When one looks at the synopsis for Ondi Timoner’s latest film, Last Flight Home, an overwhelming uneasiness may set in.
In her latest documentary, Timoner places people squarely at her father’s bedside, Eli, as he progresses through the 15-day process of medically terminating his life. Ostensibly a biography of her father as told both by him and those who came to know and love him, Last Flight Home is a 101-minute log diary about the man’s life as reflected on during his final days.
Mandated by California’s End of Life Option Act, the 15-day wait period for medically-assisted suicide makes for a perfect structure for Timoner’s profoundly personal and intimate documentary. Far from the morbid nature of the logline, the film is a warm and thoughtful picture, at once about what it’s like to say goodbye and also how something like assisted suicide allows all parties real humanity and grace at a moment where that’s both desired and deserved.

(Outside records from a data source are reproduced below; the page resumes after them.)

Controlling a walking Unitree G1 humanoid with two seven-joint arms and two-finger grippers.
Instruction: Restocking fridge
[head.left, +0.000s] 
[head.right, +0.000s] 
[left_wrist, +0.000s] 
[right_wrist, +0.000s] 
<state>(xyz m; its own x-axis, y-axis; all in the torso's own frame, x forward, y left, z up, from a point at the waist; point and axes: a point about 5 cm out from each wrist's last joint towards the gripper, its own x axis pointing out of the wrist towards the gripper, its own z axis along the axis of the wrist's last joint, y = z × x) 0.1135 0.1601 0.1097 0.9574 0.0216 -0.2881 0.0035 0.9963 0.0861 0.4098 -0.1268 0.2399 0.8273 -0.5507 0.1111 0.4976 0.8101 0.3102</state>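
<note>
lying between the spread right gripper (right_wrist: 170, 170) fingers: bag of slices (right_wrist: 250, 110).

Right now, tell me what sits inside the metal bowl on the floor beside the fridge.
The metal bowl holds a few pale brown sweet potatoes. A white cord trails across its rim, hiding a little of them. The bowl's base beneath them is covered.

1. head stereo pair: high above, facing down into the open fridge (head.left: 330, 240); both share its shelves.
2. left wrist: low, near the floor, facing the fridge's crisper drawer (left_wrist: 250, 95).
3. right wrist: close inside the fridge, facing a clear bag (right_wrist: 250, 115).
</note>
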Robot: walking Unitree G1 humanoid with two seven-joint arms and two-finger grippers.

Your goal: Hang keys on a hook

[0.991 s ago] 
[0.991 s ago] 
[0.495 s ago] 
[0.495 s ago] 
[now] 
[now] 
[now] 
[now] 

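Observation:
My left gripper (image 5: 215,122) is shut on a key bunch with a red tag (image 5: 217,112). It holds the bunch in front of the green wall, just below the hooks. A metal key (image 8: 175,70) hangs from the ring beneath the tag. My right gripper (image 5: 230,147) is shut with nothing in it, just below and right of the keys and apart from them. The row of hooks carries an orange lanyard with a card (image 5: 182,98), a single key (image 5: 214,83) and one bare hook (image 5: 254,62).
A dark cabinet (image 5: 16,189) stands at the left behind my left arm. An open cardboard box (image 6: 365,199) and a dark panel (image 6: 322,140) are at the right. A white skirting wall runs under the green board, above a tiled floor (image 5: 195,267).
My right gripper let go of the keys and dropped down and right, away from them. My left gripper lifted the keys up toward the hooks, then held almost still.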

Himself turning the film from morbid rumination on death to a story of an insatiable entrepreneur, Timoner’s film embraces Eli’s charismatic nature to tell his larger-than-life story. Founder of Air Florida in the 1970s, Eli was a man of some import and renown, and viewers watch as he takes his impending demise with both humor and kindness. Timoner chronicles his final interactions with various friends and family and even gets to interact with people he has connected with without even knowing it, primarily MSNBC host Rachel Maddow. While this scene specifically feels strangely distant and cold (doesn’t help that it’s over a Zoom call, scenes of which there are many and none land, but that’s more an issue of the medium than the film itself).
However, Eli’s an absolutely engrossing screen presence. Funny and self-deprecating, he makes for a fascinating vessel for the larger conversation around assisted suicide and the humanity it gives men and women who are facing the end of their lives. While there are a few sequences that are strangely manipulative (there are sequences where Eli admits to not liking certain aspects but wants to make Ondi “happy”), the majority of this film is tender, deeply personal, and in a way that’s genuinely surprising. There’s something inherently performative to the process of “saying goodbye,” but that doesn’t feel like the case here, with Timoner smartly capturing moments of genuine vulnerability. Whenever a camera is present, performances arise sure, but there’s a looseness to the proceedings that feel more Verite than previously expected. From the “help me end this agony” that viewers become privy to at the start of the film, there’s a cloud of impending doom over the film, with the bursts of light and beauty coming through in the interactions this once energetic man-about-town shares with the various people who have come into his life and ended up loving him greatly.
While this may lack the sheer political oomph of a film like 2011’s How To Die In Oregon, Last Flight Home is in its way a profoundly effective argument for the right to end one’s life on their terms. Timoner crafts a personal, intimate portrait of a man facing the end with grace and humanity, and a film that’s as much about her father as it is about our relationship to death. A tactile, beautiful portrait of humanity when our days are numbered.